How much of the time is python startup time? I assume that would be all
the "find this lib, find that lib" stuff one sees in a system call
trace? I saw a boatload of that at one point but didn't quite feel like
wading into that at the time.
I suppose that rootwrap was designed for lower amount of system
calls (nova?).
And/or a smaller environment perhaps.
And, I understand what rootwrap provides, a level of filtering that
sudo cannot offer. But it raises some question:
1) It's actually someone using rootwrap in production?
2) What alternatives can we think about to improve this situation.
0) already being done: coalescing system calls. But I'm unsure
that's enough. (if we coalesce 15 calls to 3 on this system we get:
192*3*0.3/60 ~=3 minutes overhead on a 10min operation).
It may not be sufficient, but it is (IMO) certainly necessary. It will
make any work that minimizes or eliminates the overhead of rootwrap look
that much better.
a) Rewriting rules into sudo (to the extent that it's possible), and
live with that.
b) How secure is neutron about command injection to that point? How
much is user input filtered on the API calls?
c) Even if "b" is ok , I suppose that if the DB gets compromised,
that could lead to command injection.
d) Re-writing rootwrap into C (it's 600 python LOCs now).

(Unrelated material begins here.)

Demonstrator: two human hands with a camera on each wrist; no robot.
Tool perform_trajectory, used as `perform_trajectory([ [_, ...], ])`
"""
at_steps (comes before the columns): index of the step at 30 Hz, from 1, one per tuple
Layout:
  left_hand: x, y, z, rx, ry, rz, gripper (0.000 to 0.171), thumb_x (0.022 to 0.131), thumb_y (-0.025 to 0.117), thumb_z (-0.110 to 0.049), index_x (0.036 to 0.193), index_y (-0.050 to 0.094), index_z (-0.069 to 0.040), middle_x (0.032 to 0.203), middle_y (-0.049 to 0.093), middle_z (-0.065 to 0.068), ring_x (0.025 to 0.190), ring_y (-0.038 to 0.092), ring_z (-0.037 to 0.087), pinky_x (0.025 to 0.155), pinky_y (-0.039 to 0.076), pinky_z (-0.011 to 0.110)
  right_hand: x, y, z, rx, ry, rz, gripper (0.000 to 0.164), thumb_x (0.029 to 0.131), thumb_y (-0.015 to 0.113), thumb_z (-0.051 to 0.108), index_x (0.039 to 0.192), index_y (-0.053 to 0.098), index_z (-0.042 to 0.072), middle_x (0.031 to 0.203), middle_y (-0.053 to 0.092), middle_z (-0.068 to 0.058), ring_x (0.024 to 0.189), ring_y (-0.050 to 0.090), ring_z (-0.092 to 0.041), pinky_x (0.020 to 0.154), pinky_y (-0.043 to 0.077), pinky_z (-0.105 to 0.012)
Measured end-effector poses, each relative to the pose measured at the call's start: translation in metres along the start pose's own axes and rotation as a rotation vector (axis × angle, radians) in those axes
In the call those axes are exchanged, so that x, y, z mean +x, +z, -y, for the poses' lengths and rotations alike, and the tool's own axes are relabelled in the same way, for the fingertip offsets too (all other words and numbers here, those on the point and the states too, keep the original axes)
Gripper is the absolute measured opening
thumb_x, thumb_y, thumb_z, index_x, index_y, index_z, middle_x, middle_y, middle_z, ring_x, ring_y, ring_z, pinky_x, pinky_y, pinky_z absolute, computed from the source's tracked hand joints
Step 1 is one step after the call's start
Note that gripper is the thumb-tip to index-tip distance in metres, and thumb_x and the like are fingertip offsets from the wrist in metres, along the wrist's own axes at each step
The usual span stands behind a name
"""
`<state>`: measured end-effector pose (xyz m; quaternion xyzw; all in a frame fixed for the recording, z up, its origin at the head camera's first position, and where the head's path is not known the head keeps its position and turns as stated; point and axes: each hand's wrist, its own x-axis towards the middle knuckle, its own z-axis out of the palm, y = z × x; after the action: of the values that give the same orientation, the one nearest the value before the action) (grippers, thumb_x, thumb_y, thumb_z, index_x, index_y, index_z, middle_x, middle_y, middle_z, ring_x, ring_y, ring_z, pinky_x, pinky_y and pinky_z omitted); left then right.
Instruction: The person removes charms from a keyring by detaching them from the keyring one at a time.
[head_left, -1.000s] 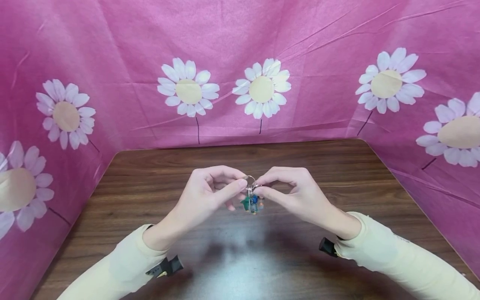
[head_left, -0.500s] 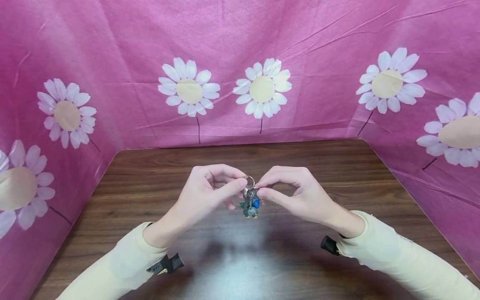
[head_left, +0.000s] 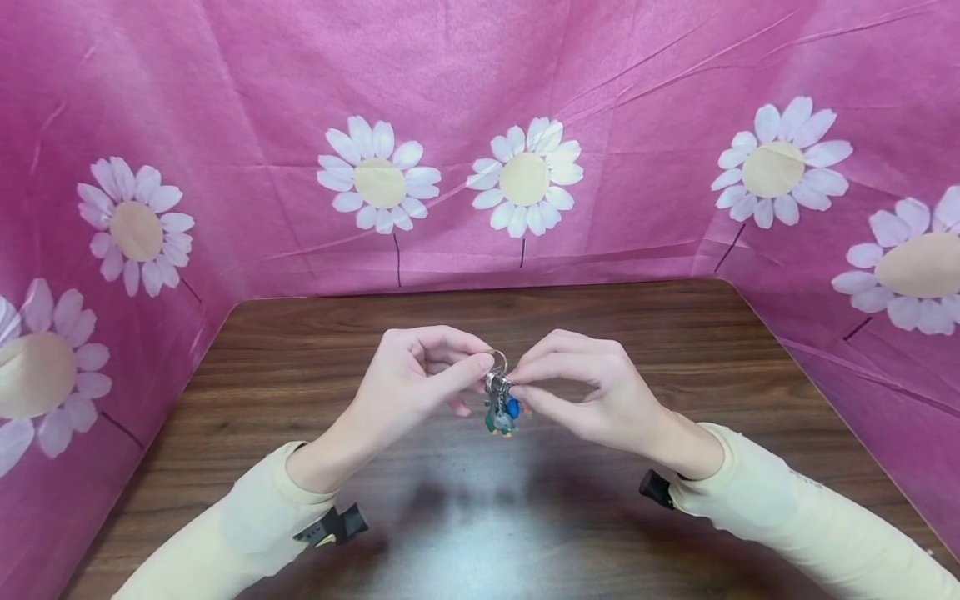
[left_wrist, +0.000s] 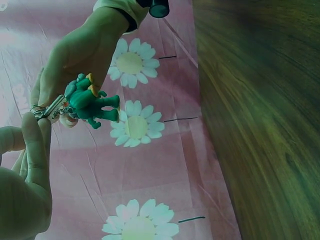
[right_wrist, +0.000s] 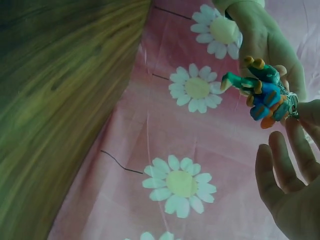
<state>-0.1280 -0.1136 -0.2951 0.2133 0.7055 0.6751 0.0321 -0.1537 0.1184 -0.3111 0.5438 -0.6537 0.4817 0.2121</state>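
Note:
My left hand pinches a metal key ring between thumb and forefinger, above the table. From the ring hangs a bunch of small figure keychains on metal links, with green, blue and grey bodies. In the left wrist view green figures with yellow feet stick out sideways. The right wrist view adds blue and orange figures. My right hand pinches a small metal end of one keychain beside the ring. Fingertips partly hide that piece.
A brown wood-grain table lies under both hands. Pink cloth printed with white daisies stands behind it and on both sides. Each sleeve carries a black wrist camera.
The bunch of figures has swung and turned below the ring, with the blue one now facing forward. My right fingers have shifted slightly lower at the metal links. My left hand keeps its pinch.

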Motion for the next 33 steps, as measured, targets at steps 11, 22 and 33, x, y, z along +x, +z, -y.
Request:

e) Doing the command filtering at neutron-side, as a library and
live with sudo with simple filtering. (we kill the python/rootwrap
startup overhead).
3) I also find 10 minutes a long time to setup 192 networks/basic tenant
structures, I wonder if that time could be reduced by conversion
of system process calls into system library calls (I know we don't have
libraries for iproute, iptables?, and many other things... but it's a
problem that's probably worth looking at.)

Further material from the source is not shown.